Mining giants flee

2014-02-09 14:00

BHP Billiton and Rio Tinto seem set on getting their assets out of SA, but it’s not all bad news, writes Jan de Lange

The most important mining executive in Cape Town at this week’s annual Mining Indaba was not on the conference programme – nor was he to be seen in the Cape Town International Convention Centre.

Ivan Glasenberg, CEO of Glencore-Xstrata, spent the Indaba at functions organised to wine and dine new friends in venues around Granger Bay and Sea Point.

While established mining multinationals were asking themselves if they should stay in South Africa or go, “Glenstrata” was clearly preparing for a bargain basement shopping spree.

It is no secret that some major investors are looking for a way out of their investments in South Africa – and elsewhere in Africa.

BHP Billiton has never said so out loud, but it has been quietly trying to extract itself from its investments in South Africa and on the rest of the continent for some time now. The mining giant is desperately seeking a buyer for its Khutala mine near Middelburg, one of the largest coal operations in the country.

The mine can produce 8?million tons of export-quality coal a year, half of which goes to Eskom.

Billiton is also trying to unload its unused coal reserves in the Waterberg region, where the future of South Africa’s sizable coal industry lies.

Everyone who knows anything about coal is looking for a foot in the door, yet Billiton cannot find any buyers.

The reason no one is biting at either of these choice assets is that both Eskom and the government insist that any buyer should be 51% owned by historically disadvantaged South Africans.

There aren’t many of those around that are big enough to take on these assets – and the ones that do exist are busy with other projects.

Rio Tinto, another of the world’s mining behemoths, is less secretive about its desire to sell the coal mines it has been building in Mozambique’s Tete province.
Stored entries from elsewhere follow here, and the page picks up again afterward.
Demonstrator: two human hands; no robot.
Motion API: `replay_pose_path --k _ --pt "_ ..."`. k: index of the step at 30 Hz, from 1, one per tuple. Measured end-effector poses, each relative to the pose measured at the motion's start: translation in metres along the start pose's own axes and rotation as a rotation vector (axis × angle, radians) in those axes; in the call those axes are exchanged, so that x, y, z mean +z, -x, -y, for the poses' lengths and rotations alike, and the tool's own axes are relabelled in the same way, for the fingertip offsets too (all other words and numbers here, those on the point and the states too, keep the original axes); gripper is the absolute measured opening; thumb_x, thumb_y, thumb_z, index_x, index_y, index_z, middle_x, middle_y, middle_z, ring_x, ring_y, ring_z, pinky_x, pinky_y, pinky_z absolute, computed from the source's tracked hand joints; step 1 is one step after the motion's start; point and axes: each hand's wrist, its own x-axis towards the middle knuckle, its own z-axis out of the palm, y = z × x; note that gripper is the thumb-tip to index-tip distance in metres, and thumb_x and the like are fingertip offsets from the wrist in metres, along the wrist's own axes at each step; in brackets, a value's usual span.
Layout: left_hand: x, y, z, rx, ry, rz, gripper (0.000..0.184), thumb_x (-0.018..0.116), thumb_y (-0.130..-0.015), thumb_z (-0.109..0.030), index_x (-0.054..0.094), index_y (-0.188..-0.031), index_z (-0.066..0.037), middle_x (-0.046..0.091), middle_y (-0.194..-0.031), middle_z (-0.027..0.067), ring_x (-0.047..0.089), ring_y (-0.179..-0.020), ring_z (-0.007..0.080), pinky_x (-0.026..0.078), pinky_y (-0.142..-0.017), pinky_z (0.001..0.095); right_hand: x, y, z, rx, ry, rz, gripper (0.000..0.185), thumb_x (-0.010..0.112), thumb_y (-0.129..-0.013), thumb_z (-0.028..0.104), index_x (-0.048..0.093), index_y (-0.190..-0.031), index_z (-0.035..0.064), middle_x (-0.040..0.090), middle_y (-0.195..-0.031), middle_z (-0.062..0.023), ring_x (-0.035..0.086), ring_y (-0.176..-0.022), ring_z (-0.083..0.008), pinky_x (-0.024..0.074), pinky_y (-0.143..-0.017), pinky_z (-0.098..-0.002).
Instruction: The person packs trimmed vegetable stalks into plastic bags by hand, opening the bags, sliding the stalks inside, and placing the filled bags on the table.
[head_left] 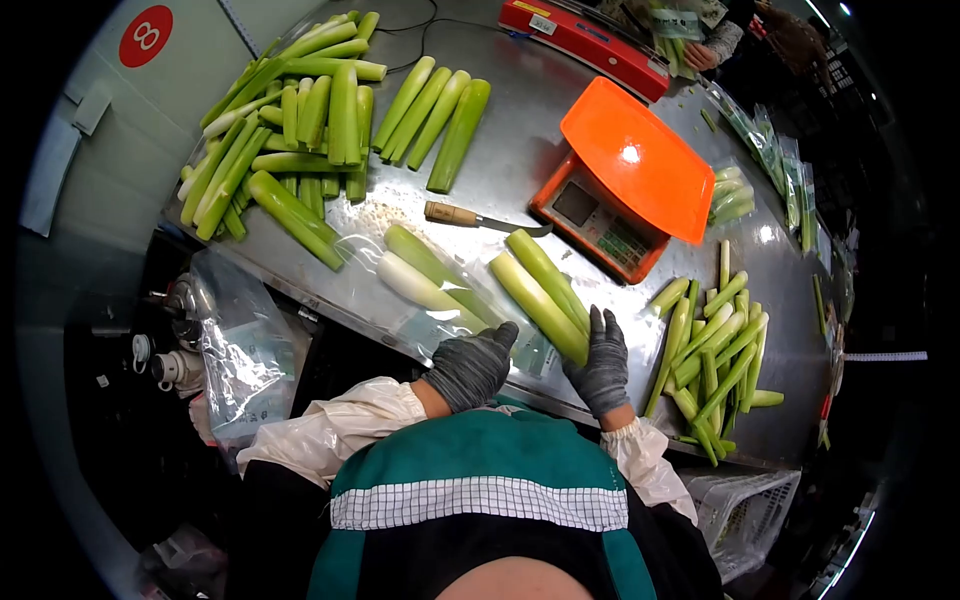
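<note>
My gloved left hand (pixel 472 368) is closed at the near end of a clear plastic bag (pixel 408 322). Inside the bag lie two thick, leek-like stalks (pixel 420 285), one pale and one greener. Two more green-and-white stalks (pixel 545 290) rest side by side to the right of the bag. My gloved right hand (pixel 600 362) holds their near end, fingers along the right side; its thumb is partly hidden. Beyond the bag lies a wooden-handled knife (pixel 452 213) with a curved blade.
An orange scale (pixel 635 155) stands beyond my right hand. Stalks are piled at the left (pixel 290 130) and right (pixel 715 350). A red scale (pixel 590 45) stands at the back, near another person's hand (pixel 700 57). Plastic bags (pixel 245 350) hang at the table's left edge.
</note>
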Motion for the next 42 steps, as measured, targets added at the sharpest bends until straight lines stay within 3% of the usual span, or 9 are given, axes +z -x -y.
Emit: replay_pose_path --k 4,6,12,16,20,22,24,26,42 --pt "-0.003 0.001 -0.008 0.005 -0.112 0.122 0.045 0.06 -0.069 -0.023 0.043 -0.106 -0.003 0.058 -0.089 0.0176 0.059 -0.074 0.0327 0.046 -0.06 0.0416 0.024 -0.014 0.006 0.127 0.358 0.29 0.078 0.069 -0.055 0.024 0.035 -0.124 0.0083 0.04 -0.12 -0.0157 0.039 -0.109 -0.0319 0.0352 -0.088 -0.0441" --pt "-0.007 0.001 -0.01 -0.004 -0.165 0.186 0.048 0.064 -0.066 -0.024 0.044 -0.103 -0.001 0.057 -0.089 0.0179 0.059 -0.076 0.0327 0.047 -0.061 0.0413 0.025 -0.035 0.01 0.347 0.315 0.387 0.075 0.069 -0.056 0.024 0.037 -0.122 0.0084 0.043 -0.113 -0.0146 0.042 -0.105 -0.0305 0.0367 -0.085 -0.0437" --pt "-0.002 -0.003 -0.014 0.084 -0.232 0.349 0.042 0.067 -0.062 -0.024 0.048 -0.091 -0.002 0.059 -0.083 0.017 0.06 -0.077 0.0302 0.048 -0.061 0.0405 0.023 -0.045 -0.005 0.278 0.278 0.344 0.044 0.068 -0.059 0.022 0.048 -0.095 0.0056 0.054 -0.091 -0.0124 0.054 -0.086 -0.0288 0.0427 -0.074 -0.0399" --pt "0.012 -0.001 -0.015 -0.078 -0.25 0.153 0.014 0.049 -0.074 -0.009 0.055 -0.084 -0.002 0.06 -0.076 0.017 0.062 -0.07 0.029 0.049 -0.059 0.0383 0.002 -0.034 -0.008 0.209 0.176 0.316 0.042 0.066 -0.06 0.021 0.047 -0.093 0.0035 0.059 -0.075 -0.0143 0.059 -0.07 -0.0305 0.0459 -0.063 -0.0398" --pt "0.005 -0.004 -0.012 -0.03 -0.21 -0.003 0.016 0.051 -0.071 -0.01 0.052 -0.085 -0.002 0.058 -0.07 0.0188 0.06 -0.063 0.0301 0.047 -0.053 0.0403 -0.052 0.011 -0.029 0.211 -0.202 0.321 0.041 0.066 -0.06 0.015 0.046 -0.093 0.0022 0.059 -0.071 -0.0162 0.06 -0.068 -0.0298 0.0478 -0.063 -0.0378" --pt "0.001 -0.007 -0.008 -0.002 -0.2 -0.07 0.011 0.052 -0.075 -0.01 0.053 -0.082 -0.002 0.057 -0.066 0.0187 0.058 -0.06 0.0318 0.045 -0.051 0.0399 -0.081 0.034 -0.042 0.308 -0.537 0.567 0.05 0.068 -0.059 0.013 0.047 -0.103 0.0018 0.06 -0.084 -0.0133 0.059 -0.077 -0.0231 0.0472 -0.07 -0.0339" --pt "-0.002 -0.013 -0.005 0.093 0.05 -0.488 0.01 0.053 -0.079 -0.012 0.053 -0.08 -0.002 0.056 -0.066 0.0175 0.056 -0.059 0.0337 0.044 -0.052 0.0394 -0.088 0.064 -0.035 0.457 -1.193 0.532 0.062 0.071 -0.058 0.014 0.044 -0.113 0.0028 0.056 -0.102 -0.0094 0.053 -0.094 -0.018 0.0434 -0.08 -0.0309" --pt "-0.003 -0.018 -0.002 0.023 0.116 -0.475 0.012 0.054 -0.081 -0.014 0.053 -0.078 -0.003 0.056 -0.066 0.0168 0.055 -0.06 0.0347 0.044 -0.054 0.0385 -0.09 0.077 -0.036 0.537 -1.365 0.652 0.076 0.075 -0.059 0.018 0.038 -0.124 0.0042 0.05 -0.113 -0.0075 0.046 -0.105 -0.0177 0.0372 -0.09 -0.0315" --pt "-0.001 -0.018 -0.01 0.016 0.151 -0.344 0.011 0.056 -0.077 -0.013 0.054 -0.077 -0.002 0.055 -0.064 0.018 0.056 -0.058 0.0313 0.044 -0.053 0.0365 -0.041 0.022 -0.015 0.279 -1.377 0.929 0.072 0.073 -0.062 0.021 0.039 -0.123 0.0015 0.049 -0.116 -0.0088 0.043 -0.107 -0.0188 0.0316 -0.093 -0.03"
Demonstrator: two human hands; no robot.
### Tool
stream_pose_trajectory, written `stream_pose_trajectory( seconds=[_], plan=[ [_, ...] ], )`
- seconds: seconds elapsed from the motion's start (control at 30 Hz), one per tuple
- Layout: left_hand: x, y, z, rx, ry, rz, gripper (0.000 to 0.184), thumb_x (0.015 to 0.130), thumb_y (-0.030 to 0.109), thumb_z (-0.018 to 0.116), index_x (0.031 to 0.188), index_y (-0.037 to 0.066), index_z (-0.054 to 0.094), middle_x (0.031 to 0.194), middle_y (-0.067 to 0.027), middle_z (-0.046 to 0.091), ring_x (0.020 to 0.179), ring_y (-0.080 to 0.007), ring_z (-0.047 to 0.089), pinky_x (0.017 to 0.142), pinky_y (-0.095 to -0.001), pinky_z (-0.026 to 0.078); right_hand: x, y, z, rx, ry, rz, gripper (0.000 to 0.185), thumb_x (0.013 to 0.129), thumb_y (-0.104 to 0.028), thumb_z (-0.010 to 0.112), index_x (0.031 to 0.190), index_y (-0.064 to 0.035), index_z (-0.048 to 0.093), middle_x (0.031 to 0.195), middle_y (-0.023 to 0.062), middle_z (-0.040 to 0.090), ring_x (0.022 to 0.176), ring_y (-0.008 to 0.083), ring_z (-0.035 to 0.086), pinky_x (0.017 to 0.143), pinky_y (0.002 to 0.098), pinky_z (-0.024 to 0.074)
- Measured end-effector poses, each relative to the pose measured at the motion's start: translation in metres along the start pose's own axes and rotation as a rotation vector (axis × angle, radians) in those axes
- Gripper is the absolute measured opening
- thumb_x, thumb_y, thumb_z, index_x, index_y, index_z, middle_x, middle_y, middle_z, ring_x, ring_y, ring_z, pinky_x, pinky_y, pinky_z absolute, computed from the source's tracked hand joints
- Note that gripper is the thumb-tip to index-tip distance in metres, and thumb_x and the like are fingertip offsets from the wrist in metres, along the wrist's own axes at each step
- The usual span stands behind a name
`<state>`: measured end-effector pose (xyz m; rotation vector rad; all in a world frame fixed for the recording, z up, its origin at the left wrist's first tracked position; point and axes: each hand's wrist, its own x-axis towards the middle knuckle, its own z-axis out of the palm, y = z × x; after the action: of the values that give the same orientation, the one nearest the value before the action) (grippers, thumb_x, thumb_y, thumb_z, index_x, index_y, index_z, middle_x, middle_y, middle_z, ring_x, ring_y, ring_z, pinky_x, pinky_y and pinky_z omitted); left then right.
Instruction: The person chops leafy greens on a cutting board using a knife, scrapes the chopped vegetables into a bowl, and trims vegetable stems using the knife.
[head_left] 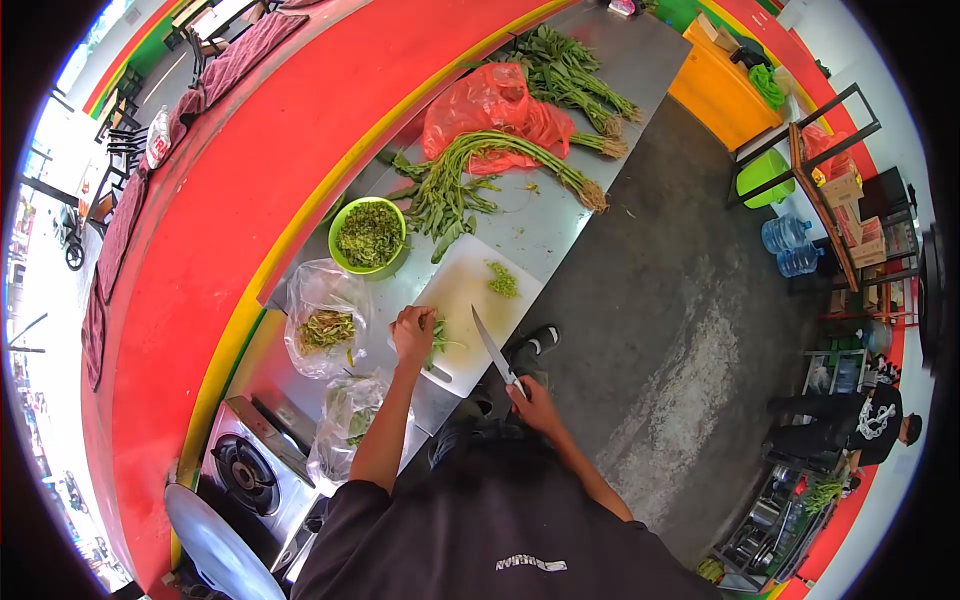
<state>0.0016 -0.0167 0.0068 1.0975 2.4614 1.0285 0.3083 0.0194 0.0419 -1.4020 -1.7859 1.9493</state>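
My left hand (412,334) is at the left edge of the white cutting board (478,262), its fingers closed on some green leaves (437,342). In my right hand (533,400) is a knife (490,345), its blade pointing up and left over the board's right side. A small pile of chopped greens (502,280) lies near the board's far end. Beyond my left hand stands a green bowl (397,262) of chopped greens. A clear bag (308,350) with cut stems lies to the left, and another clear bag (330,440) lies nearer me.
Long-stemmed greens (455,180) and a red plastic bag (490,105) lie on the metal table (560,235). A gas stove (245,475) stands at the lower left beside a large metal lid (215,550). Another person (850,425) is at the far right.
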Motion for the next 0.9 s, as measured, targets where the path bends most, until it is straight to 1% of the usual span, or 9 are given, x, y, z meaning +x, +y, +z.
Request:
stream_pose_trajectory(
  seconds=[0.1, 0.17, 0.43, 0.6, 0.7, 0.77, 0.8, 0.87, 0.9],
  plan=[
    [-0.004, 0.009, -0.003, 0.054, 0.039, 0.032, 0.009, 0.088, 0.022, 0.072, 0.093, 0.015, 0.074, 0.090, 0.0008, 0.067, 0.092, -0.0223, 0.063, 0.087, -0.0427, 0.041, 0.000, 0.001, -0.001, -0.006, -0.004, -0.059, 0.028, 0.100, -0.035, 0.062, 0.097, -0.0081, 0.057, 0.065, 0.0002, 0.059, 0.052, 0.0071, 0.053, 0.047, 0.0245, 0.0401],
    [-0.008, 0.017, -0.004, 0.076, 0.059, 0.037, 0.010, 0.088, 0.023, 0.072, 0.095, 0.015, 0.074, 0.092, 0.0006, 0.067, 0.094, -0.0223, 0.063, 0.089, -0.0428, 0.041, -0.002, -0.004, -0.002, -0.007, 0.008, 0.018, 0.028, 0.099, -0.033, 0.064, 0.097, -0.0046, 0.062, 0.064, 0.0016, 0.062, 0.057, 0.0084, 0.058, 0.054, 0.0280, 0.0442],
    [-0.020, 0.021, -0.001, 0.151, 0.115, 0.081, 0.017, 0.089, 0.026, 0.072, 0.099, 0.013, 0.074, 0.101, -0.0012, 0.066, 0.099, -0.0241, 0.061, 0.094, -0.0441, 0.039, -0.006, -0.009, -0.002, -0.047, 0.024, 0.003, 0.028, 0.099, -0.032, 0.064, 0.098, -0.0043, 0.062, 0.066, 0.0034, 0.063, 0.058, 0.0099, 0.060, 0.054, 0.0292, 0.0455],
    [-0.018, 0.014, 0.001, 0.180, 0.126, 0.129, 0.015, 0.086, 0.022, 0.074, 0.099, 0.014, 0.073, 0.100, 0.0006, 0.068, 0.099, -0.0230, 0.061, 0.094, -0.0426, 0.039, -0.013, -0.016, -0.004, -0.093, 0.038, -0.040, 0.028, 0.099, -0.031, 0.064, 0.102, -0.0036, 0.062, 0.068, 0.0046, 0.064, 0.061, 0.0110, 0.063, 0.056, 0.0305, 0.0471],
    [-0.012, 0.012, 0.005, 0.168, 0.116, 0.128, 0.010, 0.087, 0.021, 0.072, 0.095, 0.016, 0.073, 0.098, 0.0014, 0.068, 0.097, -0.0223, 0.062, 0.093, -0.0418, 0.039, -0.009, -0.024, 0.003, -0.059, 0.132, -0.046, 0.029, 0.097, -0.031, 0.066, 0.101, -0.0023, 0.063, 0.069, 0.0085, 0.065, 0.060, 0.0155, 0.064, 0.057, 0.0330, 0.0480],
    [-0.009, 0.011, 0.008, 0.161, 0.109, 0.138, 0.009, 0.088, 0.022, 0.071, 0.094, 0.015, 0.072, 0.097, 0.0014, 0.068, 0.096, -0.0224, 0.062, 0.093, -0.0417, 0.039, 0.007, -0.007, 0.013, -0.223, 0.238, -0.199, 0.031, 0.095, -0.032, 0.069, 0.099, -0.0012, 0.065, 0.069, 0.0138, 0.065, 0.059, 0.0225, 0.065, 0.058, 0.0364, 0.0487],
    [-0.006, 0.010, 0.011, 0.169, 0.113, 0.132, 0.008, 0.089, 0.022, 0.071, 0.093, 0.015, 0.072, 0.096, 0.0013, 0.068, 0.096, -0.0226, 0.061, 0.092, -0.0425, 0.039, 0.012, -0.012, 0.017, -0.222, 0.244, -0.195, 0.031, 0.095, -0.032, 0.069, 0.099, -0.0012, 0.065, 0.069, 0.0138, 0.065, 0.059, 0.0225, 0.065, 0.058, 0.0364, 0.0487],
    [-0.006, 0.007, 0.014, 0.182, 0.113, 0.125, 0.008, 0.090, 0.023, 0.070, 0.092, 0.015, 0.071, 0.096, 0.0013, 0.067, 0.096, -0.0229, 0.061, 0.091, -0.0432, 0.039, 0.025, -0.030, 0.027, -0.186, 0.269, -0.213, 0.032, 0.092, -0.032, 0.071, 0.096, -0.0009, 0.067, 0.069, 0.0178, 0.064, 0.062, 0.0323, 0.067, 0.060, 0.0410, 0.0497],
    [-0.004, 0.006, 0.014, 0.164, 0.098, 0.101, 0.008, 0.090, 0.023, 0.069, 0.093, 0.015, 0.071, 0.095, 0.0010, 0.067, 0.096, -0.0232, 0.061, 0.090, -0.0442, 0.039, 0.035, -0.035, 0.032, -0.184, 0.270, -0.215, 0.032, 0.092, -0.032, 0.071, 0.096, -0.0009, 0.067, 0.069, 0.0178, 0.064, 0.062, 0.0323, 0.067, 0.060, 0.0410, 0.0497]
  ],
)
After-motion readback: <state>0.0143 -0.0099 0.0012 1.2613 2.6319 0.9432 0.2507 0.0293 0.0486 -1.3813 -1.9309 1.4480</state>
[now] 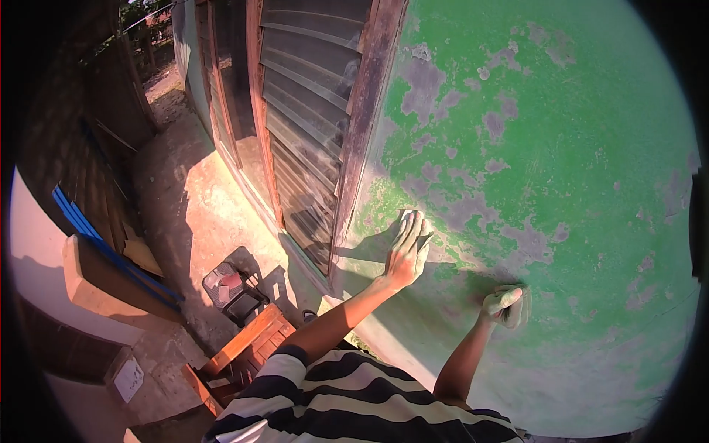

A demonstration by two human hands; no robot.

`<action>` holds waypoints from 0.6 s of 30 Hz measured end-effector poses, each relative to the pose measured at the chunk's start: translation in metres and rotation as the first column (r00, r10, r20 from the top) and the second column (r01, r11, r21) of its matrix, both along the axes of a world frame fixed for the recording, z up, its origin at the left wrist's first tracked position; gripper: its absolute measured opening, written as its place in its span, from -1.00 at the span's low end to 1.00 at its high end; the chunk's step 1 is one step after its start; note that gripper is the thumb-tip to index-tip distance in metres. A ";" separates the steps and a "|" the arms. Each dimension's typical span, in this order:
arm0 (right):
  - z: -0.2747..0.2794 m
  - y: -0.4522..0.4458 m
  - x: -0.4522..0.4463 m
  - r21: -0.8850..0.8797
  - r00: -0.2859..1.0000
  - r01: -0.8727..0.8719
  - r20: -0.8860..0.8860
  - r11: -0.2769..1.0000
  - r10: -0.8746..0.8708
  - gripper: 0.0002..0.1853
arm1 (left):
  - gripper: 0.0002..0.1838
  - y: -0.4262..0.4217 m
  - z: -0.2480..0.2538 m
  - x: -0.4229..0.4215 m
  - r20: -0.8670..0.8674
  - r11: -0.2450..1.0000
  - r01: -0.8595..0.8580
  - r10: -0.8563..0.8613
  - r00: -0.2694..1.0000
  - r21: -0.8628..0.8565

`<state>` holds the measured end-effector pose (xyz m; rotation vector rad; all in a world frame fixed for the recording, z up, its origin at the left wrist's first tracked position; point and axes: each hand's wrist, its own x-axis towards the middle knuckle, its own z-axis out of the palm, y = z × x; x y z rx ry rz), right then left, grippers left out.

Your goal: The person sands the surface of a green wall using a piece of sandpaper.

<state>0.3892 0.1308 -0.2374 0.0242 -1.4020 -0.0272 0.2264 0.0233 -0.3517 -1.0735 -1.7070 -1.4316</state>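
A green wall [591, 199] with worn paint and bare grey patches fills the right side. My left hand [408, 251] rests against it beside the window frame, fingers stretched out and lying close together, pale dust on them. To its right and lower, my right hand [507, 306] is closed against the wall, thumb on top and fingers curled. Whatever lies inside that grip is hidden. Pale dust covers this hand too. Both hands cast shadows on the wall.
A louvred window [306, 111] in a worn wooden frame [365, 125] adjoins the wall. Below left stand a wooden chair or bench [251, 343] and a dark basket-like object [225, 284] on the concrete ground [173, 192]. Blue pipes [96, 232] lean at the far left.
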 end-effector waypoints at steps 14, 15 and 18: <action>-0.005 0.008 -0.004 0.020 0.999 0.044 -0.030 0.999 -0.044 -0.44 | -0.49 0.026 -0.077 -0.005 0.588 0.925 -0.277 0.077 0.805 0.258; -0.005 0.010 -0.005 0.044 1.000 0.009 0.004 0.999 -0.009 -0.44 | -0.49 0.029 -0.069 -0.006 0.679 0.919 -0.295 0.041 0.733 0.263; -0.007 0.012 -0.004 0.008 1.000 0.015 0.009 1.000 -0.015 -0.42 | -0.49 0.039 -0.038 -0.020 0.767 0.898 -0.295 -0.070 0.638 0.327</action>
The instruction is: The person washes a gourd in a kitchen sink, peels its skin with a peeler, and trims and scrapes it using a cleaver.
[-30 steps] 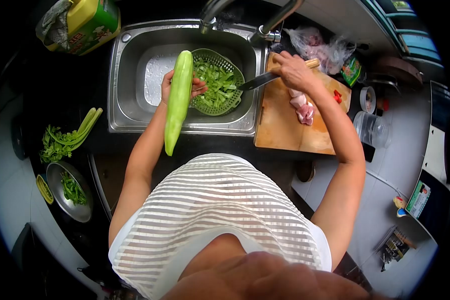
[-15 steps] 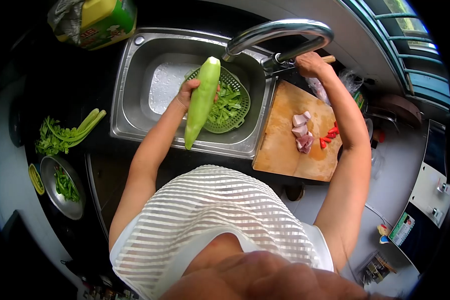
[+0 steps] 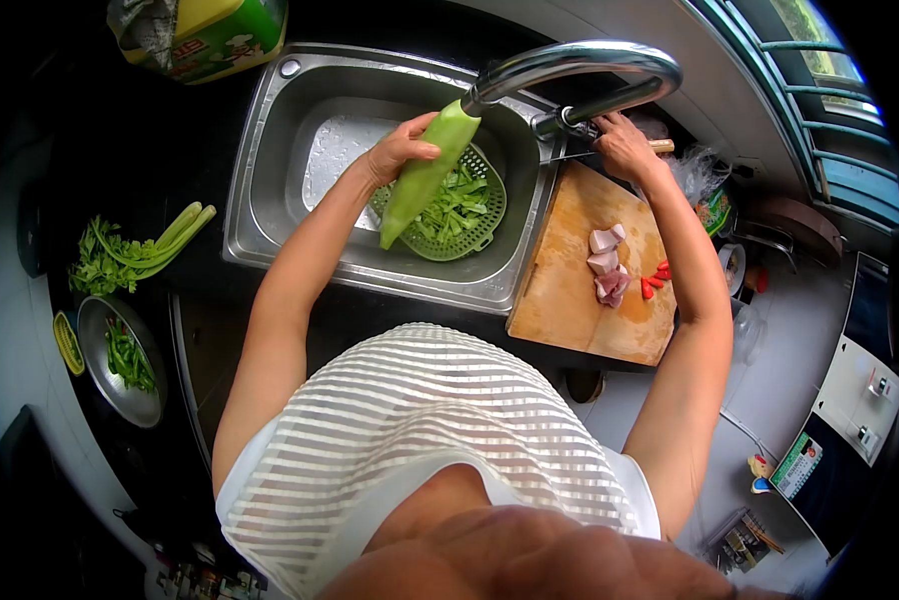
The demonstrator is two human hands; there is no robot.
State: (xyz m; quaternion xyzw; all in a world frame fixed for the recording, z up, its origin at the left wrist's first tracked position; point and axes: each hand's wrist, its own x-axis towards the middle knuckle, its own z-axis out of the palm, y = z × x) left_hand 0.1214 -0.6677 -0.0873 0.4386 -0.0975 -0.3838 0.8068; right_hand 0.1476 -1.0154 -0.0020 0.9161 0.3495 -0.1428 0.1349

Rio is abandoning these valuable mines because the Mozambican government cannot install the required rail capacity to the coast quickly enough.

It too will struggle to find a buyer.

This week it was confirmed that a smaller player in the local coal sector, Total Coal, has appointed Deutsche Bank to broker the sale of its assets.

Glenstrata has, in sharp contrast to its mining peers, been telling everyone who is willing to listen that it is seeking a firm foothold in the country, and that was the message with its secondary listing on the JSE in November.

At the Indaba, Glenstrata’s top managers avoided the official functions and spent their time with fund managers and bankers.

The guests at its own functions came almost exclusively from the financial sector. There were no legal advisors, auditors or mining professionals at these parties.

Members of the Glenstrata team who spoke to City Press were noticeably more upbeat than their peers at other mining companies.

When Glencore merged with Xstrata, it inherited the world’s largest ferrochrome smelters, which are based in South Africa.

“Yes, power is expensive, but its not more expensive than in China,” says one Glenstrata executive. “The problem is that the Chinese have a different approach. For them, it’s not necessarily about profit, but about the jobs. They want people to build smelters there to create jobs, then they buy the chrome from you.”

Mick Davis, Xstrata’s previous CEO, had planned to build a private power station in South Africa to ensure power supply to his smelters.

The Glencore team immediately squashed this plan when they took over the company.

“It’s unnecessary,” says the executive.

“Medupi and Kusile [both of which are being built by Eskom] will start delivering power soon. We’ve visited the station, it is going to happen.”

“To tell the truth, within two years, South Africa will be sitting with a surplus of electricity again.”